# Agent Skills

DeePMD-kit provides official [Agent Skills](https://agentskills.io/what-are-skills) that help AI agents run
DeePMD-kit workflows in a reproducible way. These skills capture
project-specific operating knowledge—such as training inputs, model
deployment, LAMMPS integration, and Python inference patterns—so an agent can
turn a high-level request into concrete files, commands, and validation steps.

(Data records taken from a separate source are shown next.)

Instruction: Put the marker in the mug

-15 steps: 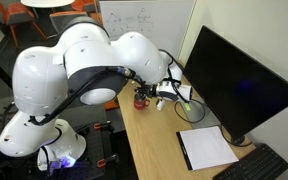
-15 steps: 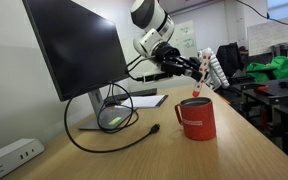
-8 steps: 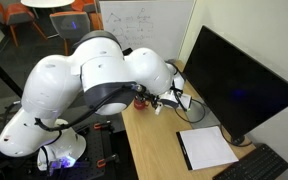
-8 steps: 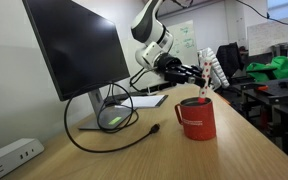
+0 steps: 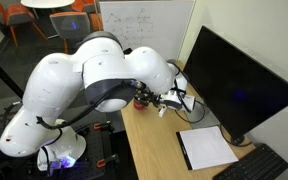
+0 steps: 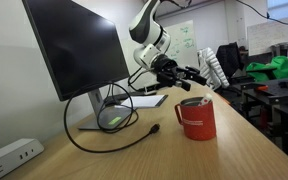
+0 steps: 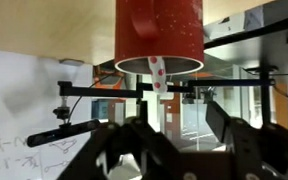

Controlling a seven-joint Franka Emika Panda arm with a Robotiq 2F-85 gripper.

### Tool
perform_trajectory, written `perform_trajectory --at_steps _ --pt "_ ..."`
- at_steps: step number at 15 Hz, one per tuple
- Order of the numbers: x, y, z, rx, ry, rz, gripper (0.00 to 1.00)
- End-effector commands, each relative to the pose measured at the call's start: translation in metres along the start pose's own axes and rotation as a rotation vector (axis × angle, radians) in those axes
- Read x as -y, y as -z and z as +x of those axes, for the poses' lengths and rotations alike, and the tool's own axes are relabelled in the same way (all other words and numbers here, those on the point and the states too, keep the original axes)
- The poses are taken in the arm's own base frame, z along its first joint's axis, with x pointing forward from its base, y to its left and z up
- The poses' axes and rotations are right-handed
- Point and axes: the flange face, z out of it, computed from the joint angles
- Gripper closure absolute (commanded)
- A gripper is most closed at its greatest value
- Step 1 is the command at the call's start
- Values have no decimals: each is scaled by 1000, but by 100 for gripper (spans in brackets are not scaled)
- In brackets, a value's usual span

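The red mug (image 6: 196,119) stands on the wooden desk (image 6: 174,155); in the upside-down wrist view it fills the top middle as the mug (image 7: 160,32). The whitish marker (image 7: 159,76) with red markings pokes out of the mug's mouth, apart from my fingers. My gripper (image 7: 180,138) is open, its two dark fingers spread wide with nothing between them. In an exterior view the gripper (image 6: 200,77) hovers just above the mug. The arm hides most of the mug (image 5: 141,99) in an exterior view, with the gripper (image 5: 170,100) beside it.
A large black monitor (image 6: 79,50) stands by the mug, with looped cables (image 6: 109,122) at its foot and a power strip (image 6: 9,156) near the front. A white notepad (image 5: 206,148) and a keyboard (image 5: 256,167) lie further along the desk. A whiteboard (image 5: 144,25) stands behind.
The gripper has opened and let go of the marker, which now stands in the mug instead of hanging between the fingers above it.
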Motion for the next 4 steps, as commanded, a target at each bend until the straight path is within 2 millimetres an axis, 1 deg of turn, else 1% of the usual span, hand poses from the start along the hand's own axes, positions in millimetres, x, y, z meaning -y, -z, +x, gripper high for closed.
perform_trajectory --at_steps 1,2,4 --pt "7 12 20 26 -24 39 4" --pt "9 16 25 33 -27 41 0" --pt "13 22 35 52 -21 35 0"
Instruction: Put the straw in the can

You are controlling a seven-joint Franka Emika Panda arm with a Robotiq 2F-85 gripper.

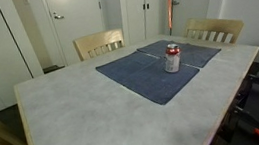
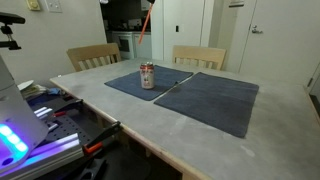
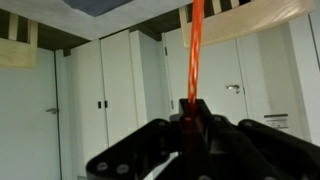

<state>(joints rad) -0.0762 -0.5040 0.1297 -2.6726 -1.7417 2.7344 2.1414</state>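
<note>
The silver can with a red band and red top [image 1: 172, 58] stands upright on a blue mat on the table; it shows in both exterior views [image 2: 147, 75]. My gripper [image 3: 193, 112] is shut on the thin red straw [image 3: 195, 45], which sticks out from between the fingers in the wrist view. In both exterior views the straw [image 1: 170, 4] [image 2: 146, 22] hangs high in the air above and behind the can, well clear of it. The gripper body is cut off at the top edge there.
Two blue mats [image 1: 136, 80] [image 2: 222, 100] lie side by side on the grey table [image 1: 75, 115]. Two wooden chairs [image 1: 98, 43] [image 1: 215, 31] stand at the far side. Cluttered gear sits beside the table [image 2: 60, 125]. White doors stand behind.
</note>
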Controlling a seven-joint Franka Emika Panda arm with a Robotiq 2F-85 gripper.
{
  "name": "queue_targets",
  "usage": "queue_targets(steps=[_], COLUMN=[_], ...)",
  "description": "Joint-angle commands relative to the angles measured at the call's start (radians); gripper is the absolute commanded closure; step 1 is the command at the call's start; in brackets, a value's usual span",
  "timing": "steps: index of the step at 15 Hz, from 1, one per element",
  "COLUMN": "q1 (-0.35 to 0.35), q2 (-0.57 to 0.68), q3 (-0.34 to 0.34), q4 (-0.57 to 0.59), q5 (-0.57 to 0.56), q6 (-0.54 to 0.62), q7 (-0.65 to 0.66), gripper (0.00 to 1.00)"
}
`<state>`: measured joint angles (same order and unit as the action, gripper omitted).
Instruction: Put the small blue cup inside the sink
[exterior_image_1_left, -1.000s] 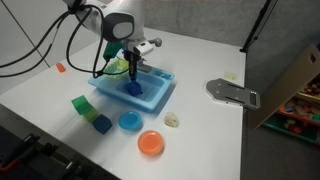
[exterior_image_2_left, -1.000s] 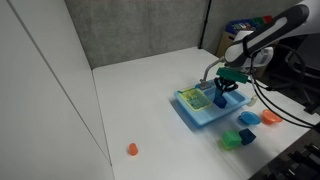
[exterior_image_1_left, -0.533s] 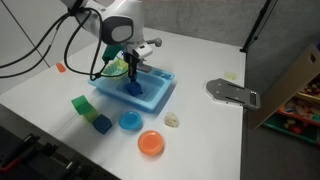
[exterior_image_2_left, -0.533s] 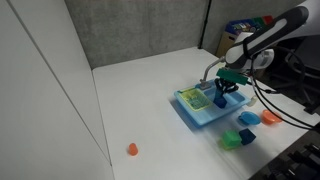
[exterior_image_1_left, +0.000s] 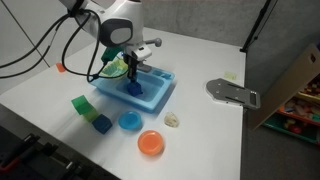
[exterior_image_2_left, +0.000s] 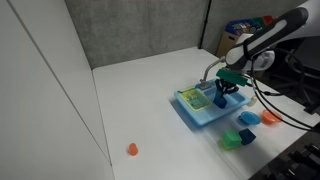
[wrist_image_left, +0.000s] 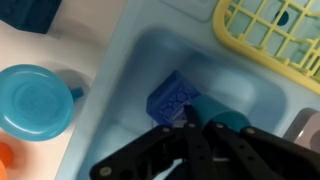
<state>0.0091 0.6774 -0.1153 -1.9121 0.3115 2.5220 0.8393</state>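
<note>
- Black fingers (wrist_image_left: 168, 148) lowered into a basin, tips drawn close together; impossible to tell whether clamped on anything or merely resting there.
- Right at the fingertips, just ahead of them in the wrist view: the small blue cup (wrist_image_left: 172, 98), dark royal blue and blocky, down inside the basin.
- All round the fingers, the pale walls of the light blue sink (wrist_image_left: 115, 80), with the cup enclosed by them; in an exterior view the same cup (exterior_image_1_left: 132, 89) directly beneath the fingers.
- Ahead of the fingers and off to the right in the wrist view, a yellow-green dish rack (wrist_image_left: 270, 35), joined to the sink.
- Left of the fingers in the wrist view, outside the sink wall, a round blue dish (wrist_image_left: 35, 100) lying on the white worktop (exterior_image_1_left: 200, 50).
- Farther from the fingers, in an exterior view, near that dish: an orange dish (exterior_image_1_left: 151, 143), a teal block (exterior_image_1_left: 101, 124) and a green block (exterior_image_1_left: 82, 104), all clear of the sink.
- Well apart from the fingers, a flat grey piece (exterior_image_1_left: 232, 92) on one side and a small orange item (exterior_image_1_left: 61, 68) on the opposite side.
</note>
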Motion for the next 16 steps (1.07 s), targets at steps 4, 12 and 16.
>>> queue_targets(steps=[4, 12, 16], q1=[-0.004, -0.029, -0.050], q2=[-0.020, -0.112, -0.223], q3=[0.003, -0.001, -0.001], q4=[-0.032, -0.153, -0.284], q5=[0.015, 0.048, 0.076], q6=[0.010, 0.094, 0.186], q7=[0.027, 0.007, -0.011], gripper=[0.45, 0.00, 0.00])
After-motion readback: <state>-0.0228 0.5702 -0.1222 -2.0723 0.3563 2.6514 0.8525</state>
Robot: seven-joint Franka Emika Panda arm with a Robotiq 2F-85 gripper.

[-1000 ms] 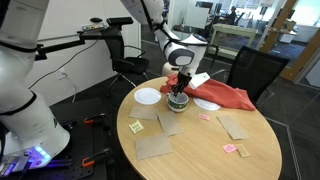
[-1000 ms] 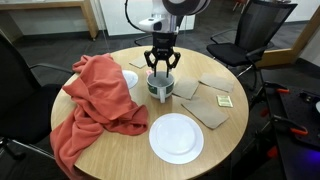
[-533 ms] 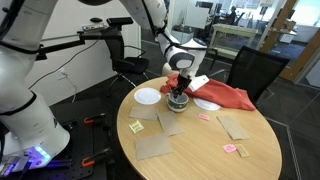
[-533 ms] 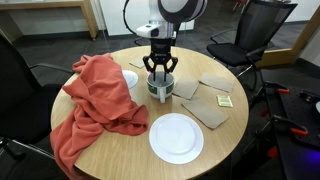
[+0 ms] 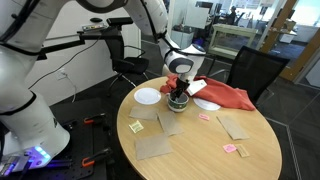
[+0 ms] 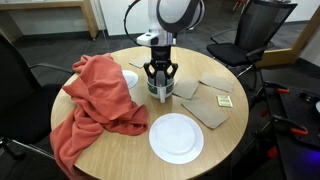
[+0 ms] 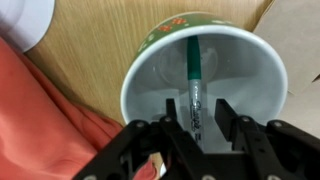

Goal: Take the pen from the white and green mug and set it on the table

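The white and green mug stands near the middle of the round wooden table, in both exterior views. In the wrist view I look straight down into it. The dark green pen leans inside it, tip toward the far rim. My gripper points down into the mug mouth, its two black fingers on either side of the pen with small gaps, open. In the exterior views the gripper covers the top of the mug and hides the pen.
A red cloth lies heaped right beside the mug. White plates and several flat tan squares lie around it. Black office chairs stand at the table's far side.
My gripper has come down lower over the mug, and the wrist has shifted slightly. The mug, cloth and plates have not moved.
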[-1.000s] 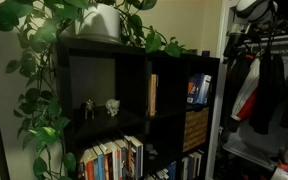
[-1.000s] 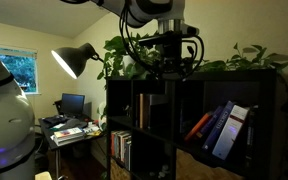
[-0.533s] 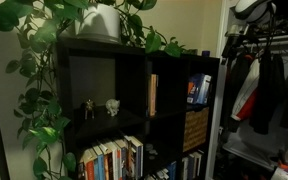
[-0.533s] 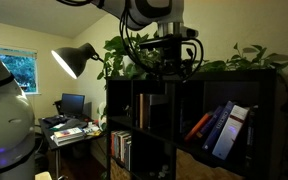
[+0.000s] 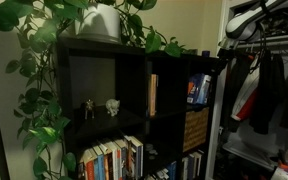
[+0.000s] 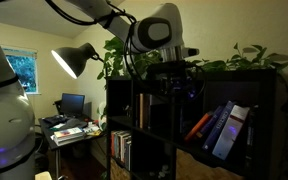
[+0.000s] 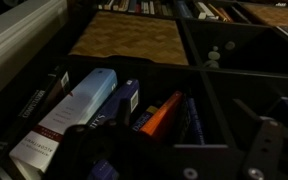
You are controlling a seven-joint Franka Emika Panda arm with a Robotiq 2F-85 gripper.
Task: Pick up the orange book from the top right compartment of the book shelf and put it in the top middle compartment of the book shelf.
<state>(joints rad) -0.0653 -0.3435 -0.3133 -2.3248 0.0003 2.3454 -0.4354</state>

The DeePMD-kit skills were initially developed in the
[Computational Chemistry Agent Skills](https://github.com/jinzhezenggroup/computational-chemistry-agent-skills)
project as part of the work described below. They are now maintained directly
in the DeePMD-kit repository under `skills/`.

## List of skills

- `deepmd-train-dpa3`: Train DeePMD-kit models with the DPA3 descriptor and the
  PyTorch backend, including input generation, neighbor-selection choices,
  training, freezing, and testing.
- `deepmd-finetune-dpa3`: Fine-tune DPA3 models from self-trained checkpoints,
  multi-task pretrained models, or built-in models downloaded by `dp pretrained download`.
- `deepmd-train-se-e2-a`: Train classical Deep Potential models with the
  `se_e2_a` descriptor, including preparation of training JSON files and
  post-training validation.
- `deepmd-python-inference`: Run Python and CLI inference with trained or
  frozen DeePMD-kit models, including energy, force, virial, descriptor, and
  model-deviation workflows.
- `lammps-deepmd`: Prepare, explain, and run LAMMPS simulations with DeePMD-kit
  potentials, including common NVE, NVT, and NPT setups.

## Related reference

The DeePMD-kit skills were originally developed as part of the following
paper:

- Mingwei Ding, Chen Huang, Yibo Hu, Yifan Li, Zitian Lu, Xingtai Yu, Duo
  Zhang, Wenxi Zhai, Tong Zhu, Qiangqiang Gu, and Jinzhe Zeng. [Automating
  Computational Chemistry Workflows via OpenClaw and Domain-Specific
  Skills](https://doi.org/10.1021/acs.jctc.6c00622). *Journal
  of Chemical Theory and Computation*, 2026.

## Install skills

### If you are a user

The easiest way is to send this page to your agent and ask it to install the
skills for you. Users usually do not need to perform manual installation.

### If you are an agent

If you already have a DeePMD-kit checkout, run this command from the repository
root:

```bash
npx -y skills add ./skills -a openclaw -y
```

If you do not have a checkout, the same skills can also be installed directly
from GitHub:

```bash
npx -y skills add https://github.com/deepmodeling/deepmd-kit/tree/master/skills \
    -a openclaw -y
```

The examples above require Node.js/npm so that `npx` is available, and they
install the skills for OpenClaw. Replace `openclaw` with the target agent name
when installing for another agent. The GitHub command lets the skill CLI fetch
the repository for you. For large repositories or slow networks, this can take
longer than installing from an existing local checkout. Refresh or restart the
session afterward so the installed skills are reloaded.

## Minimal verification

Ask the agent to perform a small task that exercises the installed skill
without launching an expensive calculation. For example:

- “Use the `deepmd-python-inference` skill to write a minimal Python snippet
  for loading a frozen DeePMD-kit model and evaluating one frame.”
- “Use the `deepmd-train-dpa3` skill to draft a small DPA3 training input for a
  water dataset, but do not start training.”
- “Use the `lammps-deepmd` skill to prepare an NVT LAMMPS input file for a
  DeePMD-kit model, and explain each command.”